A few years ago, Dilma Rousseff appeared to be one of the luckiest politicians on Earth. In October 2010, she easily won election as Brazilian president, defeating former São Paulo governor José Serra by 12 percentage points in their second-round runoff. She achieved this lopsided victory despite a noticeable lack of charisma, and despite being a onetime Marxist revolutionary. Her trump card was an endorsement from the outgoing president, Lula da Silva, for whom Rousseff had worked as a cabinet officer. Lula was so popular that his support was more than enough to push her over the top.
Rousseff took office on New Year’s Day 2011, and she inherited a resource-rich economy that had grown by 7.5 percent in 2010. She also inherited a world-famous anti-poverty program (Bolsa Família) that has helped millions of Brazilians ascend to the middle class. During the first months of her presidency, it seemed as if Brazil would continue thriving. In August 2011, after the U.S. credit downgrade and the European debt crisis rattled global financial markets, Rousseff bragged about her country’s relative stability: “This is the second time that a crisis affects the world, and it is the second time that Brazil doesn’t shake.”
Unfortunately for Lula’s protege, Brazil did shake in 2012: Its exports declined by 5.3 percent; its annual inflation rate stayed close to 6 percent; and its economy barely grew at all, expanding by less than 1 percent. The causes of the downturn ranged from an overvalued currency to an economic slowdown in China, Brazil’s largest trading partner. Last month, Brazil’s current-account deficit hit a record high, with the country’s trade surplus nearly 41 percent lower than it was in December 2011.
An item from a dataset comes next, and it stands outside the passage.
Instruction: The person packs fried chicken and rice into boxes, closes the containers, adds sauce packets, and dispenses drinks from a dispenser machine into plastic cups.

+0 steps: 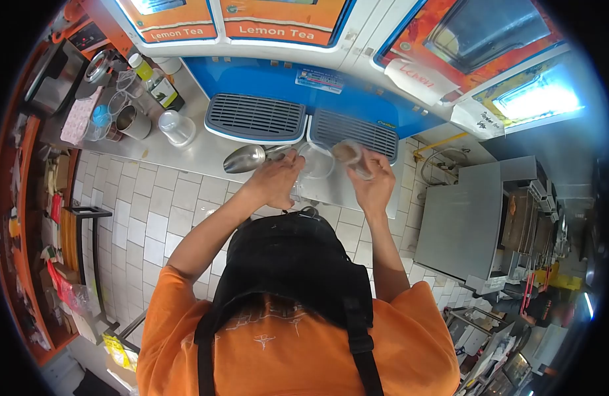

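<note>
My left hand point(278, 179) curves its fingers against the left side of a clear cup point(317, 162) at the counter's front edge. A metal scoop point(245, 159) lies just left of that hand, its handle reaching behind the fingers. My right hand point(375, 183) grips a second, tilted clear cup point(348, 154) with something brownish in it, slightly blurred. Behind the hands are a left drip tray point(257, 117) and a right drip tray point(357, 135), both with dark grilles.
On the steel counter point(208, 155) at left stand an upturned clear container point(176, 128), a dark bottle point(164, 94), a metal cup point(133, 123) and stacked plastic cups. Dispensers rise behind. A grey cabinet point(457, 221) stands at right. Another person point(542, 307) is at far right.
</note>
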Tool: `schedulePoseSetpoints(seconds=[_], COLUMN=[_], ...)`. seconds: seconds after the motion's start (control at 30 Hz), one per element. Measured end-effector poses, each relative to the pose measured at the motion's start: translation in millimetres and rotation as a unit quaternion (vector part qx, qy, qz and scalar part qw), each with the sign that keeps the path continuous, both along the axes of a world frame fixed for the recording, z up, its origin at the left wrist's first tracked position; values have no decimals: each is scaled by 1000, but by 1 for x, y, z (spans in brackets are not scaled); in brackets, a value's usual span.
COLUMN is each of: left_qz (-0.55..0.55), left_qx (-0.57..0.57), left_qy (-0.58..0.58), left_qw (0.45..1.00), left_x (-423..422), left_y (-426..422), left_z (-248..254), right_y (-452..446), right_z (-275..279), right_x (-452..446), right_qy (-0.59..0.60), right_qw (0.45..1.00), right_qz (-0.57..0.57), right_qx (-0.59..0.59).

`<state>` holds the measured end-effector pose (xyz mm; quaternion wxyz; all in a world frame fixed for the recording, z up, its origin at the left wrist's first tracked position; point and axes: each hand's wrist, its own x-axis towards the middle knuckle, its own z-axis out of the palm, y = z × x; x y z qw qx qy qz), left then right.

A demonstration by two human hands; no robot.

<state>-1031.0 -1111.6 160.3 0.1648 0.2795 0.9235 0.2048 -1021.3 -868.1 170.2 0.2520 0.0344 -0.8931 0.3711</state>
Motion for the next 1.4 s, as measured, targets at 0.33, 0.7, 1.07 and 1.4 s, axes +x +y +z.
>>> schedulePoseSetpoints(seconds=[0.33, 0.7, 1.07, 1.4], left_qz=[2, 21, 136, 193], left_qx=[15, 109, 228, 332], left_qy=[-37, -43, -38, -88], left_qw=[999, 993, 963, 919], left_x=[4, 13, 41, 59], left_y=[2, -10, -52, -82], left_z=[-14, -17, 11, 11], right_y=[2, -5, -26, -38], right_z=[1, 13, 26, 33], right_x=[-1, -26, -75, -104], right_qy=[-29, 50, 108, 137], right_qw=[954, 905, 982, 984], right_qz=[120, 221, -58, -56], right_qx=[272, 360, -146, -103])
To be sure, the World Bank projects that the Brazilian economy will grow by 3.4 percent this year, and Finance Minister Guido Mantega has estimated that it could grow by as much as 4 percent. But the years of super-fast “catch-up growth” are clearly over. “Anyone expecting a return to the boom times,” writes Brazil expert Kenneth Rapoza, is “in for a rude awakening.”
In other words, Rousseff’s luck is running out. Boosting real growth will require Brazil to adopt major supply-side reforms. The country can no longer simply depend on a rapidly expanding labor force and surging commodity exports. Instead, it must embrace policies that increase economic freedom and bolster its overall competitiveness. In short, Rousseff must cut the notorious “Brazil cost” that makes South America’s biggest country such an expensive and difficult place to do business.
For all the good that Lula did in promoting low inflation and economic stability, he made very little progress on structural reform. During his presidency, which lasted from 2003 to 2011, Brazil’s score in the Heritage Foundation’s Index of Economic Freedom declined by 11 percent. For that matter, the World Bank now ranks Brazil 156th out of 180 countries or territories for the ease of paying business taxes, and 130th for the ease of doing business overall. It also ranks Brazil 143rd for the ease of resolving insolvency, which highlights the need for serious bankruptcy reform. In both the Index of Economic Freedom and the Ease of Doing Business Index, Brazil places far behind Chile, Colombia, Mexico and Peru.